I used Euclidean distance to compute the distance between two probability distribution. The example of computation shown in the Figure below.
As my understanding, the maximum distance occur while $A_1 = 0$ and $B_1 = 1$, $A_2 = 1$ and $B_1 = 0$. Whereas the Euclidean distance will be $$d = \sqrt{ 1^2 + 1^2 }$$
Is anyone have the theorem and mathematically prove about this? and does my assumption is correct, that $\sqrt2$ is the maximum bound for this distance?
Another question, while the bins more than two/ many bins, is that $\sqrt 2 $ still the maximum bound?
Best Answer
$d_{xy}^2 = \sum{(x-y)^2} = \sum x^2 + \sum y^2 - 2\sum xy$.
Given that in probability vectors all values are nonnegative, $d^2$ is max when the last term is zero. Then $d^2 = \sum x^2 + \sum y^2$.

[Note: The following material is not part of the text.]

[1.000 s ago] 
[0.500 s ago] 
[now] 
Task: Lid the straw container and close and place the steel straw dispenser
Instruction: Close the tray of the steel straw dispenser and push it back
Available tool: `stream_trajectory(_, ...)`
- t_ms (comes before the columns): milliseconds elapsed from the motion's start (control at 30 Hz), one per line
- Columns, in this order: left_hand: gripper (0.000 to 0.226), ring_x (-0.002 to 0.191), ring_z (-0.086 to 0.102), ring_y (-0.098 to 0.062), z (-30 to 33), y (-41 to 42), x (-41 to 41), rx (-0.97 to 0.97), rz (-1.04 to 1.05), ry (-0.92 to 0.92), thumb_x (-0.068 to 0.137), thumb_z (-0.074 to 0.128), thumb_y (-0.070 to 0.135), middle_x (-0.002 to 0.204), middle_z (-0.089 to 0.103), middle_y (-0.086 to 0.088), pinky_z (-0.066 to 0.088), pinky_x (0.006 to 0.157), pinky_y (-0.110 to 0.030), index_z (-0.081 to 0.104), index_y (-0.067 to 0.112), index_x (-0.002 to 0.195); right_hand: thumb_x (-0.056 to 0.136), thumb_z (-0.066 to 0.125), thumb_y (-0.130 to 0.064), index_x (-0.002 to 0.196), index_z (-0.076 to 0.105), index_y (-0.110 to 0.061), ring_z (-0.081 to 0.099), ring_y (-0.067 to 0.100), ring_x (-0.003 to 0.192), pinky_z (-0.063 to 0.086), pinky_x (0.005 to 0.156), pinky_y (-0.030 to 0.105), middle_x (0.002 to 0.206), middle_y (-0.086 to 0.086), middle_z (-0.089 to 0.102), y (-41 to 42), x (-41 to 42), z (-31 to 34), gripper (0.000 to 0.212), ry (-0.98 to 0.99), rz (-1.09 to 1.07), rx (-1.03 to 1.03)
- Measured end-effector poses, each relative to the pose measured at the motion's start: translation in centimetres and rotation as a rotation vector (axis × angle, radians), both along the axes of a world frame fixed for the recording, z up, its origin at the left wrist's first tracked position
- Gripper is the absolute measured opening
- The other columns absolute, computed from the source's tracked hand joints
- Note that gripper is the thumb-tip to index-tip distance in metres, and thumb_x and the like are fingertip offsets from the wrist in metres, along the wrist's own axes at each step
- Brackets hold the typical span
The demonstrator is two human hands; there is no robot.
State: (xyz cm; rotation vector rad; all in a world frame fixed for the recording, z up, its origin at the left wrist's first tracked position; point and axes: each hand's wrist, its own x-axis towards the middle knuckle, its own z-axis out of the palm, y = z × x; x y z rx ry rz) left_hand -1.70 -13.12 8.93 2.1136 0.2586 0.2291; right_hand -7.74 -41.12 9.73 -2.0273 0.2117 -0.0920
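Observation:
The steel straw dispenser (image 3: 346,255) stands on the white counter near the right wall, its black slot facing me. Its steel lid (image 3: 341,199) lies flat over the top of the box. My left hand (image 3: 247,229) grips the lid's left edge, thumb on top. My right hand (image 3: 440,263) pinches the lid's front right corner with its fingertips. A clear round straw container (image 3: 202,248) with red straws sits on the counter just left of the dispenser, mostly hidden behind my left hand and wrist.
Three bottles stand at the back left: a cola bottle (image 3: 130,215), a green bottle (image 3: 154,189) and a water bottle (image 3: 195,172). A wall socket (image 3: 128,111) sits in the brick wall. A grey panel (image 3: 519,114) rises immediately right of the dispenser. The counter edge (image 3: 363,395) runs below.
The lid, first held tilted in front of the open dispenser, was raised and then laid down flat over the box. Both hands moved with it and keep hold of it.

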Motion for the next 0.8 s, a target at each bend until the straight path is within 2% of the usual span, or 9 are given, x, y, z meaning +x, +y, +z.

In a probability vector all values (which are between 0 and 1) sum up to 1, $\sum x = \sum y = 1$. In such a vector, its theoretical maximum of $\sum v^2$ is attained when all its entries are 0 except one which is 1, and this maximum is $1 = \sum v$. Thus the theoretically maximal squared distance between two such vectors is 2: it is when $\sum x^2 = \sum x$ and $\sum y^2 = \sum y$. It also follows from the above description, that then $\sum xy$ can very easily happen to be zero (since in each vector there is just single nonzero element).